**EXERCISE DESCRIPTION:** Print a faithful copy of the data below, word for word, with the pictures left out.

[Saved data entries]

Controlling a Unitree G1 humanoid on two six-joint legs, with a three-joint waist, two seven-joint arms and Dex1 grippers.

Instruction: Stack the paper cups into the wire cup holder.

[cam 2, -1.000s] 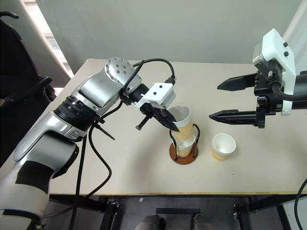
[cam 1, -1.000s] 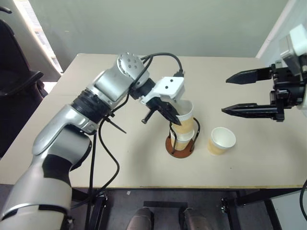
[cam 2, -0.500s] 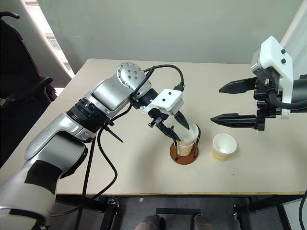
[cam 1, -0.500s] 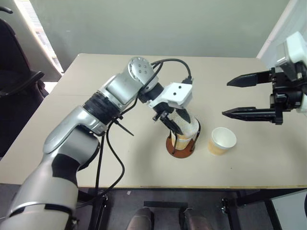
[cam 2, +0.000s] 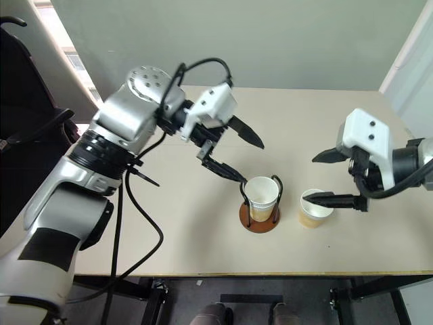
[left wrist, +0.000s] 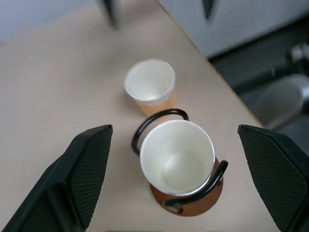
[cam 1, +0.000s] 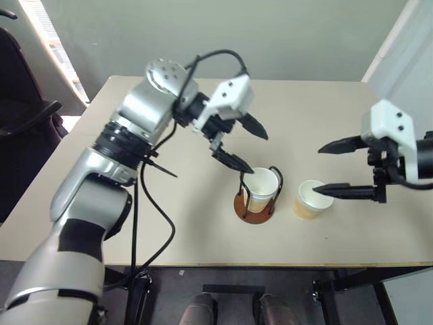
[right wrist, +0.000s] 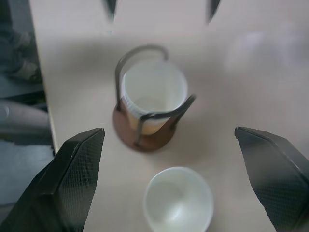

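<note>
On the beige table (cam 1: 135, 223), near its front edge, the wire cup holder (cam 1: 256, 206) is standing upright w/ its reddish-brown base disc flat on the top. Stacked cups (cam 1: 261, 186) are sitting inside the two black wire loops, white rim of the top one showing about level w/ the loop tops; how many are nested, can't tell. One loose paper cup (cam 1: 312, 198) is standing upright just beside the holder on the robot's right, mouth up, not touching it.

L gripper (cam 1: 245, 145) is hovering above and to the left-rear of the holder, fingers spread wide apart and gripping nothing; the lower finger tip is sitting just over the rim of the stacked cups, the upper finger pointing out over the table behind. In the left wrist view both fingers are framing the holder (left wrist: 186, 195) and the loose cup (left wrist: 150, 87) beyond it, w/ clear gaps on each side.

R gripper (cam 1: 333, 169) is reaching in from the right side, fingers wide apart and empty. Its lower finger is lying across the mouth of the loose cup in the head views; touching or just above, can't tell. Upper finger is pointing over the table behind that cup. In the right wrist view the loose cup (right wrist: 178, 199) is sitting between the two fingers, holder (right wrist: 149, 104) farther out.
</note>
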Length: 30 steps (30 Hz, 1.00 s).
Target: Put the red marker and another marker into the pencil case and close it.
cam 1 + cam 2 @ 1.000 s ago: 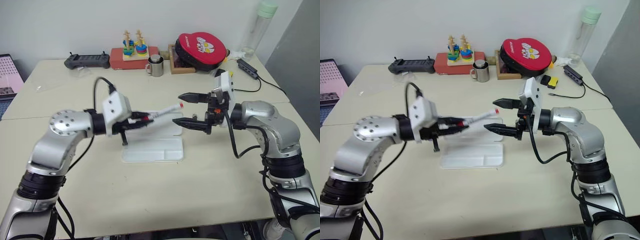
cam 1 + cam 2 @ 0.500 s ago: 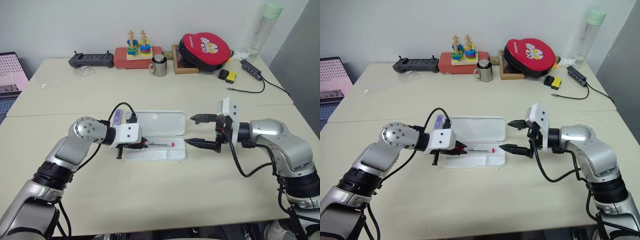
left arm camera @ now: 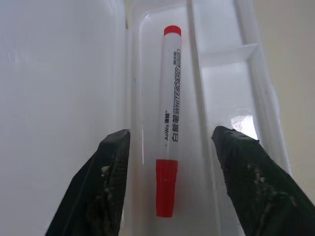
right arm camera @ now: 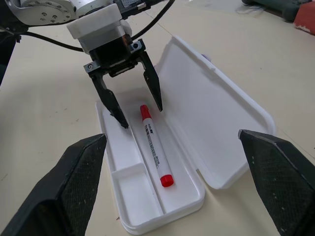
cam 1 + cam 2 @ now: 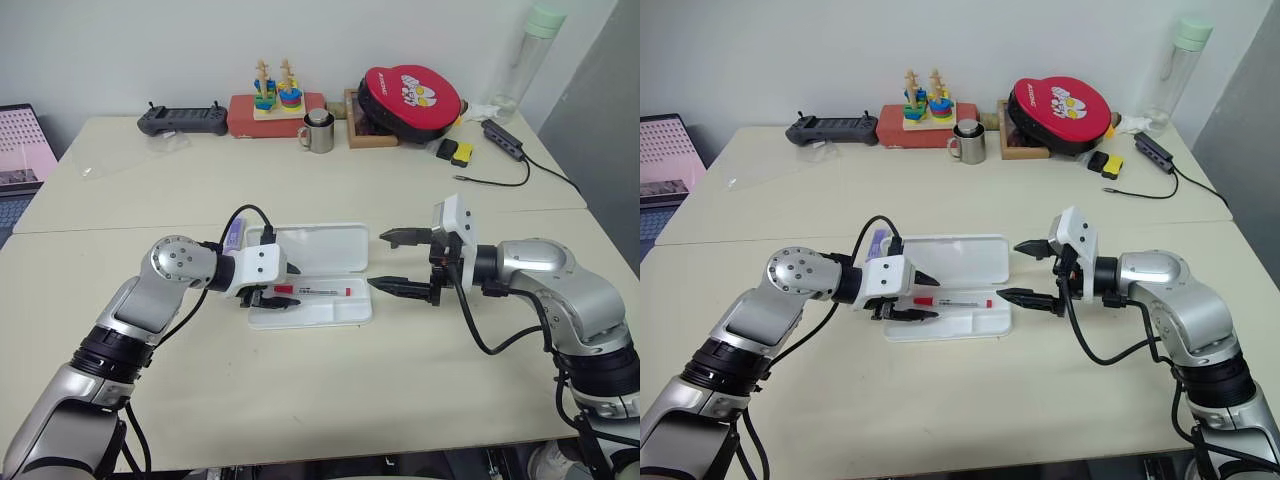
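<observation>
In pencil case [image 4: 197,123] tray: red marker [image 4: 156,146] lengthwise, cap toward released left tool [image 4: 132,96]; right tool [image 5: 398,261] spread wide, empty.

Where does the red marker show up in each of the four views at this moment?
Left eye view: red marker lies in the open pencil case, mid-table.
Right eye view: in the case tray, between the two arms.
Left wrist view: centre, lengthwise between the left claw's open fingers, untouched.
Right wrist view: in the tray's long slot, just beyond the left claw.
Shared landmark: the case's open lid.
</observation>
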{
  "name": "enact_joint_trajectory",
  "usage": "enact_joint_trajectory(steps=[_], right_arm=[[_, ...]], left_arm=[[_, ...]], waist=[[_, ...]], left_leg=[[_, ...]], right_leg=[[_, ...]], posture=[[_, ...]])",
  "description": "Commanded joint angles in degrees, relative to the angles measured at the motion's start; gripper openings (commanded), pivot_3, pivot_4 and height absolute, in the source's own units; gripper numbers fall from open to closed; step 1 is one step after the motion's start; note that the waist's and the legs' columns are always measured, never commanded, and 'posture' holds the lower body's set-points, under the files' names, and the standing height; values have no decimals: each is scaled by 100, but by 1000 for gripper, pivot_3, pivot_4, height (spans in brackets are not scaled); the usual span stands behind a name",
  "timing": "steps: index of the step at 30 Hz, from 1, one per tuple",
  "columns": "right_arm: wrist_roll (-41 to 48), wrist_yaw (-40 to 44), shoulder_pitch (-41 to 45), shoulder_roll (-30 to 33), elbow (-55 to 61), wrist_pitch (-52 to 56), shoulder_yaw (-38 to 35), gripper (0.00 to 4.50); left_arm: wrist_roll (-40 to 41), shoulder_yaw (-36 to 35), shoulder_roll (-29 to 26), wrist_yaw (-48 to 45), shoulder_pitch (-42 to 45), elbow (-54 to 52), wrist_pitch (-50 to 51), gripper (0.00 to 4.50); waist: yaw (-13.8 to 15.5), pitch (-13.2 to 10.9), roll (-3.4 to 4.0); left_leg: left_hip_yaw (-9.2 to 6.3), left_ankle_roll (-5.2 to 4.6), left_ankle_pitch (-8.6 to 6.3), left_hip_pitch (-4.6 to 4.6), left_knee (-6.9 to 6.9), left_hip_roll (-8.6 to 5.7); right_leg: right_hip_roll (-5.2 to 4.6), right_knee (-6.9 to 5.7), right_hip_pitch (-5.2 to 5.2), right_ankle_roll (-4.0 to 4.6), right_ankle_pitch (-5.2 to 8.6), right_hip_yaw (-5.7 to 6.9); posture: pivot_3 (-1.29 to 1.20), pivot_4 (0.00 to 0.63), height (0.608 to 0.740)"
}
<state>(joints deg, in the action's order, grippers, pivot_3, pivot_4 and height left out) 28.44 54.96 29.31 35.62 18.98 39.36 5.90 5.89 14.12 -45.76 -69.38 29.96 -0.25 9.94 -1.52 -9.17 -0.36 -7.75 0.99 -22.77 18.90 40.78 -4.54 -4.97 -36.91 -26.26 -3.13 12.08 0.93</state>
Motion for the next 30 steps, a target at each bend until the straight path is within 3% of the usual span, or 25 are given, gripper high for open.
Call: enact_joint_trajectory(steps=[1, 4, 7, 13, 16, 21, 30], right_arm=[[347, 16, 238, -127, 137, 4, -224, 4500], [421, -9, 392, -206, 36, -9, -234, 4500], [347, -48, 591, -330, -139, -96, -165, 4500], [48, -658, 1304, -883, -745, -308, -212, 4500], [-83, -819, 1527, -1129, -880, -420, -90, 4500], [-200, -860, 1695, -1403, -947, -536, 118, 4500], [-264, -846, 1672, -1478, -857, -525, 239, 4500]], left_arm=[[964, -1015, 84, 456, -32, -1010, 1119, 3726], [1673, -1869, 331, 1205, 21, -1470, 2140, 4422], [1858, -2727, 394, 2112, 30, -1491, 2910, 4476], [1171, -3771, 325, 4030, -163, -959, 3826, 4476], [983, -3740, 349, 4414, -326, -643, 4070, 4476], [976, -3079, 581, 4167, -685, -390, 3856, 4476], [856, -2447, 984, 4147, -519, 406, 3591, 4476]], waist=[[-3, 0, 0], [0, 0, 0], [-6, 0, -1], [-41, 0, 0], [-35, 1, 1], [7, 3, -3], [-40, 4, -5]], left_leg=[[0, 0, 0, 0, 0, 1], [-3, 0, 0, -1, 0, 1], [0, 0, 0, -4, 1, 0], [2, 0, 0, -11, -1, 2], [1, 1, 0, -12, -1, 1], [-15, 1, 0, -6, 2, -16], [-5, 1, 0, -9, 1, -8]], right_leg=[[0, 0, 0, 0, 0, -1], [0, -1, 2, 0, 0, -1], [0, -2, 3, 0, 0, -2], [3, -5, 1, 0, 0, 1], [5, -9, -3, 0, 0, 4], [-4, -5, 2, -1, -1, 13], [-4, -7, -1, -2, -2, 8]], posture=[[0, 150, 740], [0, 150, 740], [0, 150, 740], [0, 150, 740], [0, 150, 740], [0, 150, 740], [0, 150, 740]])
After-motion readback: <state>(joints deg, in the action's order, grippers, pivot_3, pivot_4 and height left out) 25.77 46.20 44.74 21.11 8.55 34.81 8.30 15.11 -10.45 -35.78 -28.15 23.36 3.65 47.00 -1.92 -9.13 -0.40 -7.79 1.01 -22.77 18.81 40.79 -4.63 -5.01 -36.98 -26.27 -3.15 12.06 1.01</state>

**SOLUTION TO THE EXERCISE:**
Controlling a Unitree G1 humanoid on two six-joint legs, with a three-joint waist, two seven-joint arms and Dex1 grippers.

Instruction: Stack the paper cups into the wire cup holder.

[cam 2, -1.000s] 
[cam 1, -1.000s] 
[cam 2, -0.500s] 
[cam 1, -0.500s] 
[cam 2, +0.000s] 
[left wrist, +0.000s] 
[cam 1, +0.000s] 
[right wrist, +0.000s] 

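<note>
On the beige table (cam 1: 135, 223), near its front edge, the wire cup holder (cam 1: 256, 206) is standing upright w/ its reddish-brown base disc flat on the top. Stacked cups (cam 1: 261, 186) are sitting inside the two black wire loops, white rim of the top one showing about level w/ the loop tops; how many are nested, can't tell. One loose paper cup (cam 1: 312, 198) is standing upright just beside the holder on the robot's right, mouth up, not touching it.

L gripper (cam 1: 245, 145) is hovering above and to the left-rear of the holder, fingers spread wide apart and gripping nothing; the lower finger tip is sitting just over the rim of the stacked cups, the upper finger pointing out over the table behind. In the left wrist view both fingers are framing the holder (left wrist: 186, 195) and the loose cup (left wrist: 150, 87) beyond it, w/ clear gaps on each side.

R gripper (cam 1: 333, 169) is reaching in from the right side, fingers wide apart and empty. Its lower finger is lying across the mouth of the loose cup in the head views; touching or just above, can't tell. Upper finger is pointing over the table behind that cup. In the right wrist view the loose cup (right wrist: 178, 199) is sitting between the two fingers, holder (right wrist: 149, 104) farther out.
</note>
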Length: 30 steps (30 Hz, 1.00 s).
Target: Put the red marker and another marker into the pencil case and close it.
cam 1 + cam 2 @ 1.000 s ago: 
cam 1 + cam 2 @ 0.500 s ago: 
left arm camera @ now: 
right arm camera @ now: 
cam 1 + cam 2 @ now: 
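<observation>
In pencil case [image 4: 197,123] tray: red marker [image 4: 156,146] lengthwise, cap toward released left tool [image 4: 132,96]; right tool [image 5: 398,261] spread wide, empty.

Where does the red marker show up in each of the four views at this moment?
Left eye view: red marker lies in the open pencil case, mid-table.
Right eye view: in the case tray, between the two arms.
Left wrist view: centre, lengthwise between the left claw's open fingers, untouched.
Right wrist view: in the tray's long slot, just beyond the left claw.
Shared landmark: the case's open lid.
</observation>
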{
  "name": "enact_joint_trajectory",
  "usage": "enact_joint_trajectory(steps=[_], right_arm=[[_, ...]], left_arm=[[_, ...]], waist=[[_, ...]], left_leg=[[_, ...]], right_leg=[[_, ...]], posture=[[_, ...]])",
  "description": "Commanded joint angles in degrees, relative to the angles measured at the motion's start; gripper openings (commanded), pivot_3, pivot_4 and height absolute, in the source's own units; gripper numbers fall from open to closed; step 1 is one step after the motion's start; note that the waist's and the legs' columns are always measured, never commanded, and 'posture' holds the lower body's set-points, under the files' names, and the standing height; values have no decimals: each is scaled by 100, but by 1000 for gripper, pivot_3, pivot_4, height (spans in brackets are not scaled); the usual span stands behind a name",
  "timing": "steps: index of the step at 30 Hz, from 1, one per tuple",
  "columns": "right_arm: wrist_roll (-41 to 48), wrist_yaw (-40 to 44), shoulder_pitch (-41 to 45), shoulder_roll (-30 to 33), elbow (-55 to 61), wrist_pitch (-52 to 56), shoulder_yaw (-38 to 35), gripper (0.00 to 4.50); left_arm: wrist_roll (-40 to 41), shoulder_yaw (-36 to 35), shoulder_roll (-29 to 26), wrist_yaw (-48 to 45), shoulder_pitch (-42 to 45), elbow (-54 to 52), wrist_pitch (-50 to 51), gripper (0.00 to 4.50); waist: yaw (-13.8 to 15.5), pitch (-13.2 to 10.9), roll (-3.4 to 4.0); left_leg: left_hip_yaw (-9.2 to 6.3), left_ankle_roll (-5.2 to 4.6), left_ankle_pitch (-8.6 to 6.3), left_hip_pitch (-4.6 to 4.6), left_knee (-6.9 to 6.9), left_hip_roll (-8.6 to 5.7); right_leg: right_hip_roll (-5.2 to 4.6), right_knee (-6.9 to 5.7), right_hip_pitch (-5.2 to 5.2), right_ankle_roll (-4.0 to 4.6), right_ankle_pitch (-5.2 to 8.6), right_hip_yaw (-5.7 to 6.9); posture: pivot_3 (-1.29 to 1.20), pivot_4 (0.00 to 0.63), height (0.608 to 0.740)"
}
<state>(joints deg, in the action's order, grippers, pivot_3, pivot_4 and height left out) 28.44 54.96 29.31 35.62 18.98 39.36 5.90 5.89 14.12 -45.76 -69.38 29.96 -0.25 9.94 -1.52 -9.17 -0.36 -7.75 0.99 -22.77 18.90 40.78 -4.54 -4.97 -36.91 -26.26 -3.13 12.08 0.93</state>
Motion for the next 30 steps, a target at each bend until the straight path is within 3% of the usual span, or 25 are given, gripper high for open.
Call: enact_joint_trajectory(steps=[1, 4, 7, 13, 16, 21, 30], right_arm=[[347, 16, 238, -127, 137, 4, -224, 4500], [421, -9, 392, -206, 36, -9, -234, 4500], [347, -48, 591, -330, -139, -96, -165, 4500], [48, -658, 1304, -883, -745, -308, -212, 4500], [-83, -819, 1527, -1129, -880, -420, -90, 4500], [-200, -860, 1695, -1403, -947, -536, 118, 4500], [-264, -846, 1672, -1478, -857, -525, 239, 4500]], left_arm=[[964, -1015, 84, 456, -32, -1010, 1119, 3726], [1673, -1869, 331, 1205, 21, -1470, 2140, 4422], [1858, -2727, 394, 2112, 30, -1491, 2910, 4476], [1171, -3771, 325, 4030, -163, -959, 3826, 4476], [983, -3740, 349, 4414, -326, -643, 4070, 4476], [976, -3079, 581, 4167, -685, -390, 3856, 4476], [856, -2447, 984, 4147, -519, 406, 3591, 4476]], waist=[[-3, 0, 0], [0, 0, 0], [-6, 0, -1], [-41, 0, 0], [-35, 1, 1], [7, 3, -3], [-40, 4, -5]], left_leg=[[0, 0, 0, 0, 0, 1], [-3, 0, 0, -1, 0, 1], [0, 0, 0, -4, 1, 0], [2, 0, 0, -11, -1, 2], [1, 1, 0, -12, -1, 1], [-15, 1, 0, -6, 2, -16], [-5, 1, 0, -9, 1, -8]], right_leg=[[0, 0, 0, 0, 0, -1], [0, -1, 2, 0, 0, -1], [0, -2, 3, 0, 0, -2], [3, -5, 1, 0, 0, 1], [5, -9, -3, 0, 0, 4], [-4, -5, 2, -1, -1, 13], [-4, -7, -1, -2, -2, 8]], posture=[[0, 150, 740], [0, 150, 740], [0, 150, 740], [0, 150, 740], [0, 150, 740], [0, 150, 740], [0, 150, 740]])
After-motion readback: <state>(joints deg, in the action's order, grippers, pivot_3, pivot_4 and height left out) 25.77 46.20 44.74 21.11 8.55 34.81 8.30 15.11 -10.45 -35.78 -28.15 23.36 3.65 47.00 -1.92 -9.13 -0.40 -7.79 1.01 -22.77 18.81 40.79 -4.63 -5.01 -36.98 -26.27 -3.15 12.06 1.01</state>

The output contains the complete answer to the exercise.